### Your objective
Restate all of the data exactly.

### Supplied information
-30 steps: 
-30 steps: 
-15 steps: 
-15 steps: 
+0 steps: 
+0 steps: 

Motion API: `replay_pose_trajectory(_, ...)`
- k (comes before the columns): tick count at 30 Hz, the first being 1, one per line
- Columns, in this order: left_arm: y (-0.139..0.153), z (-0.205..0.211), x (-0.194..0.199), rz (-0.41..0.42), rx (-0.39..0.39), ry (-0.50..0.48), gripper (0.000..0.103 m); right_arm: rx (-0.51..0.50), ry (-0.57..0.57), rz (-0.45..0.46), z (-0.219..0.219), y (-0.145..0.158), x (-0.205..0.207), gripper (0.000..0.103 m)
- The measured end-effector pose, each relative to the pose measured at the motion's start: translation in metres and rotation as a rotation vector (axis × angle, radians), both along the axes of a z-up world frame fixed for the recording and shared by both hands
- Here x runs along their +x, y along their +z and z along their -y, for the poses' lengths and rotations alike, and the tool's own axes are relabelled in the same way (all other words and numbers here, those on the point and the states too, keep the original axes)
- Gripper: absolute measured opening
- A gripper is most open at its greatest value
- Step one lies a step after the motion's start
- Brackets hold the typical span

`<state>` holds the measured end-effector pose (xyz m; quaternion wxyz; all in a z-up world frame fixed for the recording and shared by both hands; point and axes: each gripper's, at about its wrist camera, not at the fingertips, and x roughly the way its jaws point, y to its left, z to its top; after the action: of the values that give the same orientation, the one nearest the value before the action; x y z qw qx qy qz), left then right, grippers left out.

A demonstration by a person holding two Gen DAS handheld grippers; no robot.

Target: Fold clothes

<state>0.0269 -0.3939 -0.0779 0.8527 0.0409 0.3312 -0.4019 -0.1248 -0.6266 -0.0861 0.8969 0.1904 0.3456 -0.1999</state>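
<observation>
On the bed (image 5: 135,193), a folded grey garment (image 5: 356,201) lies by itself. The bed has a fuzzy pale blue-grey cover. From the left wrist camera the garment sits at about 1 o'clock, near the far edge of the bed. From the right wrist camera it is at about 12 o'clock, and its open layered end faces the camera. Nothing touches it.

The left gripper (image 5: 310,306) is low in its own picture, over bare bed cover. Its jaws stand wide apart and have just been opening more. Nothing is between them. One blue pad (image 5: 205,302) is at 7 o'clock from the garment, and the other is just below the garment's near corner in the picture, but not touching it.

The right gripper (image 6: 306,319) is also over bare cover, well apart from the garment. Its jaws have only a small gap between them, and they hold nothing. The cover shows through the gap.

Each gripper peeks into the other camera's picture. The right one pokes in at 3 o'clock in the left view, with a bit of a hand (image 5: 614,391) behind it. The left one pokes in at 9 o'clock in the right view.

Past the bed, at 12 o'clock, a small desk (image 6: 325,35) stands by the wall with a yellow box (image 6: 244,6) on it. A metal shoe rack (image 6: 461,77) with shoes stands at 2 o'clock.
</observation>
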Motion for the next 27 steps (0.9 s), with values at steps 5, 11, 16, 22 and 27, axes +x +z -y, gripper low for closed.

### Solution to the problem
-30 steps: 
-30 steps: 
-15 steps: 
-15 steps: 
+0 steps: 
+0 steps: 

Motion API: `replay_pose_trajectory(_, ...)`
- k (comes before the columns): tick count at 30 Hz, the first being 1, one per line
- Columns, in this order: left_arm: y (-0.139..0.153), z (-0.205..0.211), x (-0.194..0.199), rz (-0.41..0.42), rx (-0.39..0.39), ry (-0.50..0.48), gripper (0.000..0.103 m); right_arm: rx (-0.51..0.50), ry (-0.57..0.57), rz (-0.45..0.46), z (-0.219..0.219), y (-0.145..0.158), x (-0.205..0.207), gripper (0.000..0.103 m)
- The measured end-effector pose, each relative to the pose measured at the motion's start: translation in metres and rotation as a rotation vector (axis × angle, radians), both along the axes of a z-up world frame fixed for the recording and shared by both hands
- Here x runs along their +x, y along their +z and z along their -y, for the poses' lengths and rotations alike, and the tool's own axes are relabelled in the same way (all other words and numbers here, those on the point and the states too, keep the original axes)
- Gripper: absolute measured opening
- A gripper is most open at its greatest value
- Step one lies a step after the motion's start
- Brackets hold the typical span

`<state>` holds the measured end-effector pose (xyz m; quaternion wxyz; all in a z-up world frame fixed for the recording and shared by both hands; point and axes: each gripper's, at about its wrist camera, not at the fingertips, and x roughly the way its jaws point, y to its left, z to its top; after the action: of the values that give the same orientation, the one nearest the value before the action; x y z qw qx qy qz), left then right, grippers left out.

A demonstration by a person holding two Gen DAS handheld grippers; no robot.

Target: Fold clothes

<state>0.0269 -0.3939 -0.0779 0.8527 0.0409 0.3312 -0.4019 -0.1248 -0.6266 -0.0861 0.8969 0.1904 0.3456 -0.1999</state>
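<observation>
On the bed (image 5: 135,193), a folded grey garment (image 5: 356,201) lies by itself. The bed has a fuzzy pale blue-grey cover. From the left wrist camera the garment sits at about 1 o'clock, near the far edge of the bed. From the right wrist camera it is at about 12 o'clock, and its open layered end faces the camera. Nothing touches it.

The left gripper (image 5: 310,306) is low in its own picture, over bare bed cover. Its jaws stand wide apart and have just been opening more. Nothing is between them. One blue pad (image 5: 205,302) is at 7 o'clock from the garment, and the other is just below the garment's near corner in the picture, but not touching it.

The right gripper (image 6: 306,319) is also over bare cover, well apart from the garment. Its jaws have only a small gap between them, and they hold nothing. The cover shows through the gap.

Each gripper peeks into the other camera's picture. The right one pokes in at 3 o'clock in the left view, with a bit of a hand (image 5: 614,391) behind it. The left one pokes in at 9 o'clock in the right view.

Past the bed, at 12 o'clock, a small desk (image 6: 325,35) stands by the wall with a yellow box (image 6: 244,6) on it. A metal shoe rack (image 6: 461,77) with shoes stands at 2 o'clock.
</observation>
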Motion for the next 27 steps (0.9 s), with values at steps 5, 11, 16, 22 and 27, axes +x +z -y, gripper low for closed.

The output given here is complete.